■ **Work order**
In the listing below, find the line that contains "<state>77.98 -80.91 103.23" and the line that contains "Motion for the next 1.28". Quote both and every line between them, exactly, and nothing more.

[Start of Attachment]

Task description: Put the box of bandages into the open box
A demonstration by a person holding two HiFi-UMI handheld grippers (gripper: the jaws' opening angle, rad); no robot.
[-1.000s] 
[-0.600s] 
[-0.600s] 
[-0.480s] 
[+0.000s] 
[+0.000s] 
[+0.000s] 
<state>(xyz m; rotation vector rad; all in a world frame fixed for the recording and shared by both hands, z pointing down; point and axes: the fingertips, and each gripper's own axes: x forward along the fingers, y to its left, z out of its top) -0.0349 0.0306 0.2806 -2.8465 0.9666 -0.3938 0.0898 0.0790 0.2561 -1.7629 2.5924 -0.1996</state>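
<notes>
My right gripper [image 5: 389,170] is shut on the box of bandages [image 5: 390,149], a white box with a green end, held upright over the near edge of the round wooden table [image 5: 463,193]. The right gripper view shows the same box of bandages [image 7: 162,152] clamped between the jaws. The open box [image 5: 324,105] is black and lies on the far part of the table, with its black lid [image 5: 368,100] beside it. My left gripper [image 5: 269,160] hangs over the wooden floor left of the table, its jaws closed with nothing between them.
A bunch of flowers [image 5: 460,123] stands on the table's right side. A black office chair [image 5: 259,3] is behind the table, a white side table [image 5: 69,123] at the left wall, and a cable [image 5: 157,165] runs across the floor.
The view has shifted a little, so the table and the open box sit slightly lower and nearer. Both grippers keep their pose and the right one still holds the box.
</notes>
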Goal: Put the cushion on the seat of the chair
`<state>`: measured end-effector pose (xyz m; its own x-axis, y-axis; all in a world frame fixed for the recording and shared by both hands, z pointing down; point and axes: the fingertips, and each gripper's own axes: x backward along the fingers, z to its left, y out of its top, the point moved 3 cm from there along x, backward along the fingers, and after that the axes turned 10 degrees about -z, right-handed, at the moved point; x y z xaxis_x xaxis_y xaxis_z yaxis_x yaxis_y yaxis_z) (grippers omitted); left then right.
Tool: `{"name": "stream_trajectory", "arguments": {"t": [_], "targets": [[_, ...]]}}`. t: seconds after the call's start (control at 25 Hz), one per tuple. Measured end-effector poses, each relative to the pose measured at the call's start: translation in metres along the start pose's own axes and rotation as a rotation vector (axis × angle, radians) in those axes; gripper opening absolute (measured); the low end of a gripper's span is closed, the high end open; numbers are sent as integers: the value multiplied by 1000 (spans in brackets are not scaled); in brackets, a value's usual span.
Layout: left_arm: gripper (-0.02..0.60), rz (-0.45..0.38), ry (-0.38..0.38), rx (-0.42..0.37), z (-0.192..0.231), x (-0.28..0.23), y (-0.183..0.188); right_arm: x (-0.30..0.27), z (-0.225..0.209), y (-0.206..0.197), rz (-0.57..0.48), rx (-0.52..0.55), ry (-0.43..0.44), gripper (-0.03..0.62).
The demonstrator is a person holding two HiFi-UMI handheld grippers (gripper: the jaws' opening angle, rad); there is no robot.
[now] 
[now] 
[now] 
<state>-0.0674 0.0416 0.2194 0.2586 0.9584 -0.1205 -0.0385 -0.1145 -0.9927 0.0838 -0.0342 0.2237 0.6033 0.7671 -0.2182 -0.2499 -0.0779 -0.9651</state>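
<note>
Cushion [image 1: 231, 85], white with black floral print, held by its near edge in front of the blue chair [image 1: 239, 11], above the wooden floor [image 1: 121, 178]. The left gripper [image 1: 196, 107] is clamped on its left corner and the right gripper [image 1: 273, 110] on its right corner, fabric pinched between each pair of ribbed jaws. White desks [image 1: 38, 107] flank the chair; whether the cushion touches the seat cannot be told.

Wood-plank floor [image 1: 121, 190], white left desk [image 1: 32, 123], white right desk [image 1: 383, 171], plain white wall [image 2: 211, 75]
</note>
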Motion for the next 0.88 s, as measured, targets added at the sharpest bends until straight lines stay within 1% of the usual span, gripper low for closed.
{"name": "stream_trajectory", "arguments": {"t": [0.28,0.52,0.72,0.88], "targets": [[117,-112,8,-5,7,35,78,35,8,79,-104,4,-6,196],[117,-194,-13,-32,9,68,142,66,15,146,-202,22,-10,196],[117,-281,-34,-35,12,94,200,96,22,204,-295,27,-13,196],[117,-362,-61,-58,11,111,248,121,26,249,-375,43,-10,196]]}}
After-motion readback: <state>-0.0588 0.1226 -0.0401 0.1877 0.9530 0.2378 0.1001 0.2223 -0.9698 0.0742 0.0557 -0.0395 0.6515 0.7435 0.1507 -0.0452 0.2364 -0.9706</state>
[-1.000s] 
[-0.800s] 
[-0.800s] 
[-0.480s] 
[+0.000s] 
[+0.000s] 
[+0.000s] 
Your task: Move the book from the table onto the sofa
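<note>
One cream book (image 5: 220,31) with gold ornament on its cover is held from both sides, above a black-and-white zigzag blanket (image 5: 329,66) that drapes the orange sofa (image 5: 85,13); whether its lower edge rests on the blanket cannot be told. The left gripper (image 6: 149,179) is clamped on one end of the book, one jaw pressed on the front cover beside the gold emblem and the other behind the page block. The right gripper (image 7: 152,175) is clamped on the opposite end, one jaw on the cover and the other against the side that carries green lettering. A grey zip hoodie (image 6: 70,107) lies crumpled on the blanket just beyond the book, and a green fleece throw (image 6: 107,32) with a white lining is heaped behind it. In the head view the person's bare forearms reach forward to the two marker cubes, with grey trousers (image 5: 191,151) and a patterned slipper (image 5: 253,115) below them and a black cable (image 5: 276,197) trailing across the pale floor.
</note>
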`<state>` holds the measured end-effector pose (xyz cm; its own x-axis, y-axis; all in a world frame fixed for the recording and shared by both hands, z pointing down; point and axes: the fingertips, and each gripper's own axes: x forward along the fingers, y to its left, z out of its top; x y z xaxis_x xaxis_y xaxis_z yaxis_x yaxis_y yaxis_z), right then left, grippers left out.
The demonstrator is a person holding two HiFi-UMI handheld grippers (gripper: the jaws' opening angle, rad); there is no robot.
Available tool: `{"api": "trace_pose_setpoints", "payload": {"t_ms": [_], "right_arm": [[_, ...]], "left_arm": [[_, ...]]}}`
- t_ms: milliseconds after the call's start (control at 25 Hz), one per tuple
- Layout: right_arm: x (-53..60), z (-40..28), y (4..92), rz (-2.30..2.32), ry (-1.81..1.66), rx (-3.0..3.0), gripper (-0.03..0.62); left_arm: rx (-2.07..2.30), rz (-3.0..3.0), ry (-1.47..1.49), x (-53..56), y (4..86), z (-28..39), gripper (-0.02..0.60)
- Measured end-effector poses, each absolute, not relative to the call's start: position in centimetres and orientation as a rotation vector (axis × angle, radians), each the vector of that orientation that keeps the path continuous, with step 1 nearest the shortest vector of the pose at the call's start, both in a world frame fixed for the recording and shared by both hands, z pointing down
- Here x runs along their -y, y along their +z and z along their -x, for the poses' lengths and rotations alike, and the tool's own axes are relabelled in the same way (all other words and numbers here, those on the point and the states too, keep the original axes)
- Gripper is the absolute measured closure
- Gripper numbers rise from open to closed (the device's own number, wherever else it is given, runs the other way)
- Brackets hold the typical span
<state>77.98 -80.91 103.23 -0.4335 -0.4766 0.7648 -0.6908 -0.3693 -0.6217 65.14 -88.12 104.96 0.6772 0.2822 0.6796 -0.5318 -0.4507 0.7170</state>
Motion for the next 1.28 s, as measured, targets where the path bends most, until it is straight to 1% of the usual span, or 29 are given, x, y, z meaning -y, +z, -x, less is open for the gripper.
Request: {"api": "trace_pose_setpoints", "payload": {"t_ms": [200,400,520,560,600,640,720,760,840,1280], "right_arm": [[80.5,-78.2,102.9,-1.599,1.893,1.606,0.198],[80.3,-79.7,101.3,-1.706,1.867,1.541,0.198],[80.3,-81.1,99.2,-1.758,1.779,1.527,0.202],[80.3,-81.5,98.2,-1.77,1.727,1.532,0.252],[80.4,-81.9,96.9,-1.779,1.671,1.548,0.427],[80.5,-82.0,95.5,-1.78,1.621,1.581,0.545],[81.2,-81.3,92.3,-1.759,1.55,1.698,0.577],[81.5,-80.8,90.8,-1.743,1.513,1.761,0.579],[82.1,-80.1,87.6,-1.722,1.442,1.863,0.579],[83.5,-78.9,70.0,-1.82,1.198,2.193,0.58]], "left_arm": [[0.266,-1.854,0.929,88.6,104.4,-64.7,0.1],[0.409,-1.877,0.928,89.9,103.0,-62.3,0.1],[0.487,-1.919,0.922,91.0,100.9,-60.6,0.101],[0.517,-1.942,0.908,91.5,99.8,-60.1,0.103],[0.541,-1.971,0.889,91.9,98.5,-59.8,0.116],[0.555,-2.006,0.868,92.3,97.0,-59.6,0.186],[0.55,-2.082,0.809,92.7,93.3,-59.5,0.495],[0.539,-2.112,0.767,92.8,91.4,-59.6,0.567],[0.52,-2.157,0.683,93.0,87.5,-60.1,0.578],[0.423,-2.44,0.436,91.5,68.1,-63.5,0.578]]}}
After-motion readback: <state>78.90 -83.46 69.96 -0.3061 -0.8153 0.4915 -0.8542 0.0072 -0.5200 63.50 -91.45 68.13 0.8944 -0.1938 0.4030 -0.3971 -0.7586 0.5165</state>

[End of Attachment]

■ **Solution to this problem**
<state>77.98 -80.91 103.23 -0.4335 -0.4766 0.7648 -0.6908 -0.3693 -0.6217 65.14 -88.12 104.96 0.6772 0.2822 0.6796 -0.5318 -0.4507 0.7170</state>
Motion for the next 1.28 s, as measured, targets where the path bends most, until it is straight to 1% of the usual span, or 29 are given, x, y, z meaning -y, +z, -x, less is open for the gripper.

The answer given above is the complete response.